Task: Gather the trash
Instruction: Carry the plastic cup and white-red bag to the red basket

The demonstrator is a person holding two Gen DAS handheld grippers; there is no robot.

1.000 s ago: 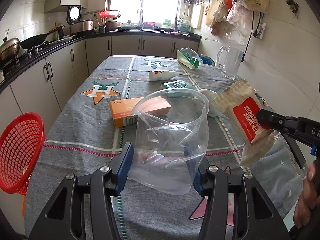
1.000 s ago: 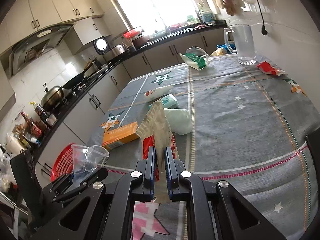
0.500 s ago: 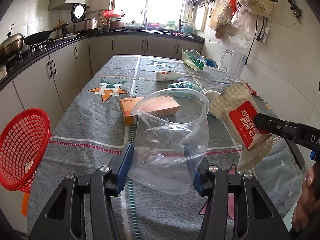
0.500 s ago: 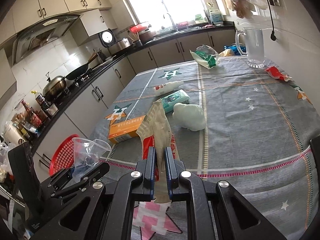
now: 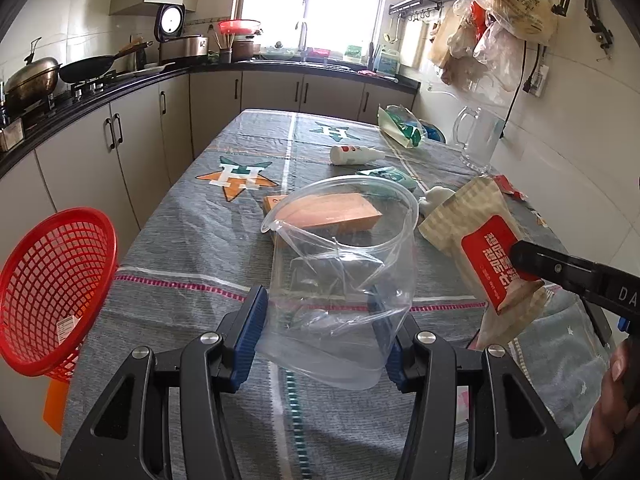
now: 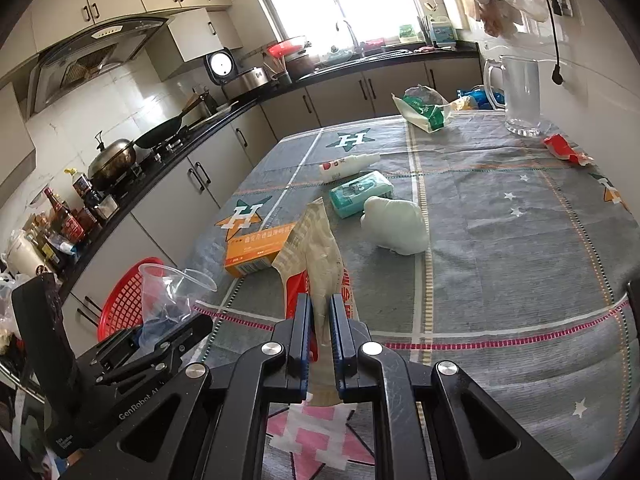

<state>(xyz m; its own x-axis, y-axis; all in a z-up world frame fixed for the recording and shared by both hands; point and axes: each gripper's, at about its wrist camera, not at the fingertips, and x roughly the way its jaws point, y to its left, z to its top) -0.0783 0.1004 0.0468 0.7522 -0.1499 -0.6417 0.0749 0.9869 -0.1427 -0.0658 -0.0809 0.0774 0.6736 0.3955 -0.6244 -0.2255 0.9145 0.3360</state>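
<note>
My left gripper (image 5: 320, 320) has its blue pads pressed against both sides of a crumpled clear plastic cup (image 5: 340, 264), held up over the near end of the table (image 5: 192, 240). My right gripper (image 6: 320, 332) pinches a beige and red snack wrapper (image 6: 320, 264) upright between nearly closed fingers, just right of the cup. Beyond them on the cloth I see an orange box (image 6: 260, 252), a teal tissue pack (image 6: 360, 192), a white wad (image 6: 396, 224) and a small bottle (image 5: 356, 154). A red basket (image 5: 52, 296) sits off the table's left edge.
</note>
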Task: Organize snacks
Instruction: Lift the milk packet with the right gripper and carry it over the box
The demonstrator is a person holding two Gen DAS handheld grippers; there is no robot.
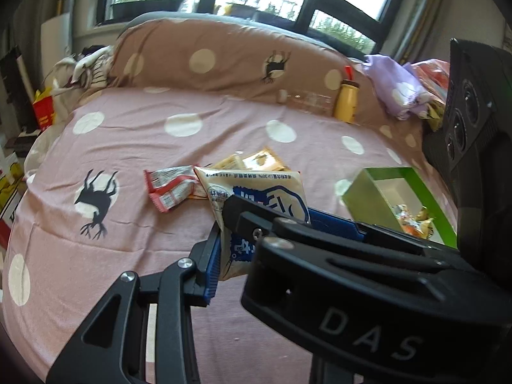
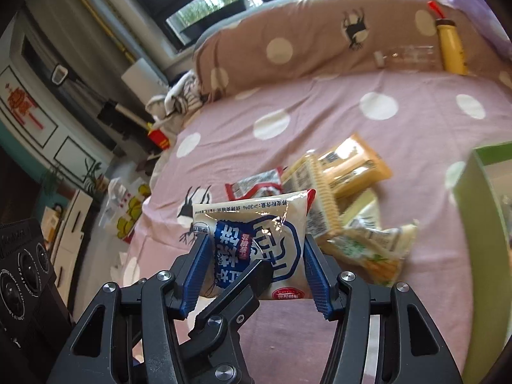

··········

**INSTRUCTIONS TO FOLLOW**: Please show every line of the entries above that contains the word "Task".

**EXERCISE ANSWER**:
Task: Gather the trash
Task: Organize snacks

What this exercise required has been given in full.